* **Your task**:
Search the records that follow and extract every line containing the string "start".

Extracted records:
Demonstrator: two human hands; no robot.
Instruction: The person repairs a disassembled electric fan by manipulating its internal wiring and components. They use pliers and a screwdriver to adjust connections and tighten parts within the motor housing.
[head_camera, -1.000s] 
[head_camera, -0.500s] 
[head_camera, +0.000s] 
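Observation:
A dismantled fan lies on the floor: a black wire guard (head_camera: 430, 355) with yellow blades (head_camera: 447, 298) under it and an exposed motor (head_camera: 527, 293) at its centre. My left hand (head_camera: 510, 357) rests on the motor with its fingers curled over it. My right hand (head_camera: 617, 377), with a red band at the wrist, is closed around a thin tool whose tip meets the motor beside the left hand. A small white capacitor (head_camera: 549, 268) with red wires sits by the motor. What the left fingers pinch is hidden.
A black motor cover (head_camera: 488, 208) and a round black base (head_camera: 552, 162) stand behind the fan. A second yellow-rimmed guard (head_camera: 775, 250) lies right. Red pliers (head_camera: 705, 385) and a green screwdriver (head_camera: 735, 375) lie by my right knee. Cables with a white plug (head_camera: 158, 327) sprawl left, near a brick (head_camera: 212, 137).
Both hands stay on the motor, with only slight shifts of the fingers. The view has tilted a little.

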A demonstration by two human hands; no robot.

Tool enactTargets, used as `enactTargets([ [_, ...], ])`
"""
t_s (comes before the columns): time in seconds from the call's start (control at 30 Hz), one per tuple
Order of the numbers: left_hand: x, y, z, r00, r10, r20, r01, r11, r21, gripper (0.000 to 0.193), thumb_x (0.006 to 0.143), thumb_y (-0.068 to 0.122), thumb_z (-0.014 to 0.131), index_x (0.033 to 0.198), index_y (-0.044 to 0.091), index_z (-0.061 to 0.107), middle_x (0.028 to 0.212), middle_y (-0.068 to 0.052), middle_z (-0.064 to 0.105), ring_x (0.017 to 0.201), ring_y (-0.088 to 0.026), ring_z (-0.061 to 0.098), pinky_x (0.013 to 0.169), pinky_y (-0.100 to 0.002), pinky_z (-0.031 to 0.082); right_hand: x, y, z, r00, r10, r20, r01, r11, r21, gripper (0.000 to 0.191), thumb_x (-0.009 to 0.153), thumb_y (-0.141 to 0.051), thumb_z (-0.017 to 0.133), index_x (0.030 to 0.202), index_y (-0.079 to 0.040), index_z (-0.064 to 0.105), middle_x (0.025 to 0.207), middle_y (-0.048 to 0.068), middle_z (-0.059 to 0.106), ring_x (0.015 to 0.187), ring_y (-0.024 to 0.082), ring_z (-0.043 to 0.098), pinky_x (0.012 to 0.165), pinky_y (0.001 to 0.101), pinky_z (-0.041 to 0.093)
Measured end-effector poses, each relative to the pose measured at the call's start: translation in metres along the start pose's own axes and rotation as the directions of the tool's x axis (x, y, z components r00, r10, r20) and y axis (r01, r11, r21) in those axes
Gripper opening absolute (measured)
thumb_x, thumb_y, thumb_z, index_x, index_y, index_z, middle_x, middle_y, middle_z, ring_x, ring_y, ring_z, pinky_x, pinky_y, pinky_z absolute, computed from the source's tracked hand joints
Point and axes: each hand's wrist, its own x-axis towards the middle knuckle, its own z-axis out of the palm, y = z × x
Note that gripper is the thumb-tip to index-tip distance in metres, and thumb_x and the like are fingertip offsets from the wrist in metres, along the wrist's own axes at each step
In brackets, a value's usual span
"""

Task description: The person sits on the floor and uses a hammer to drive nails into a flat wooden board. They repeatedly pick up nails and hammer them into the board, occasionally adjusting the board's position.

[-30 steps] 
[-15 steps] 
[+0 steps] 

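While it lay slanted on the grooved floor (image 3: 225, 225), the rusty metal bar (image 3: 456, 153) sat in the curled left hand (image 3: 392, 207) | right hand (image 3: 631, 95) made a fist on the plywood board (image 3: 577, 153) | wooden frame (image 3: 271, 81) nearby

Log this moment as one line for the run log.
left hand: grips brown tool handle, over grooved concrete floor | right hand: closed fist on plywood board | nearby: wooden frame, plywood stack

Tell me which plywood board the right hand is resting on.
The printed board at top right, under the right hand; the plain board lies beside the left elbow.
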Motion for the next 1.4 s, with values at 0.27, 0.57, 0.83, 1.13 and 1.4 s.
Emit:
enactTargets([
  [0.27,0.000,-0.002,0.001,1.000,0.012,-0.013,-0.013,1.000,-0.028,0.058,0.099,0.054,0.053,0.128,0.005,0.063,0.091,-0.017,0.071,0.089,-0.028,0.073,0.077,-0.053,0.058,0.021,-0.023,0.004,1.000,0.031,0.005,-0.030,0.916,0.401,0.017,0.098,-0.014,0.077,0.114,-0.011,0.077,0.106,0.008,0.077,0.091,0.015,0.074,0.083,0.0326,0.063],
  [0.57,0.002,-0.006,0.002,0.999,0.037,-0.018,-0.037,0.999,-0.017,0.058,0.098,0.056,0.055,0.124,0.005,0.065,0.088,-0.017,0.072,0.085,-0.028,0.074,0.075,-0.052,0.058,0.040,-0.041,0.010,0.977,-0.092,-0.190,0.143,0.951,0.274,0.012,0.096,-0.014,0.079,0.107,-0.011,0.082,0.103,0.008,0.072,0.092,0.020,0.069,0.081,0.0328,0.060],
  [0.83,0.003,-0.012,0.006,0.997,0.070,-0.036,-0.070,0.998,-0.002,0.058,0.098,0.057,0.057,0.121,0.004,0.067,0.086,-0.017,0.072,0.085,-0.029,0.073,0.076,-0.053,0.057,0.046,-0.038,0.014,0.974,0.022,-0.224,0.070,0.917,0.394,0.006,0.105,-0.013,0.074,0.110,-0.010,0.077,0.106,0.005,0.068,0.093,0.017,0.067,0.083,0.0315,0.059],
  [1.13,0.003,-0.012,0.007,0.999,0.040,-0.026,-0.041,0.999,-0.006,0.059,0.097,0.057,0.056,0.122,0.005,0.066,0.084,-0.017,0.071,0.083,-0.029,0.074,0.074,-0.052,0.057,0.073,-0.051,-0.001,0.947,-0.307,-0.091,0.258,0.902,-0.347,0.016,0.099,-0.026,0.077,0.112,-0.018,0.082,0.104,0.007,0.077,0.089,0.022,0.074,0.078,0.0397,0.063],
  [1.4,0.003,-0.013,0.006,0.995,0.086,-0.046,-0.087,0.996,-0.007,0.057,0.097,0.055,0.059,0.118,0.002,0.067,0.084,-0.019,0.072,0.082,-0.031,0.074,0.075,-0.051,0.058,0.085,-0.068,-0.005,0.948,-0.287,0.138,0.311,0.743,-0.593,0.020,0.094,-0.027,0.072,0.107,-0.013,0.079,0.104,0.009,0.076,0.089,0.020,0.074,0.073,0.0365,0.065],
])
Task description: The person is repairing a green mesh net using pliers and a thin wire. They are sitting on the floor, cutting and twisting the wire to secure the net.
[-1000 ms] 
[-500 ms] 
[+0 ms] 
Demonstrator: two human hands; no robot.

* **The answer**:
t_s (comes before the columns): time in seconds from the call's start (control at 30 Hz), one per tuple
Measured end-effector poses, each relative to the pose measured at the call's start: translation in metres along the start pose's own axes and rotation as the directions of the tool's x axis (x, y, z components r00, r10, r20) and y axis (r01, r11, r21) in those axes

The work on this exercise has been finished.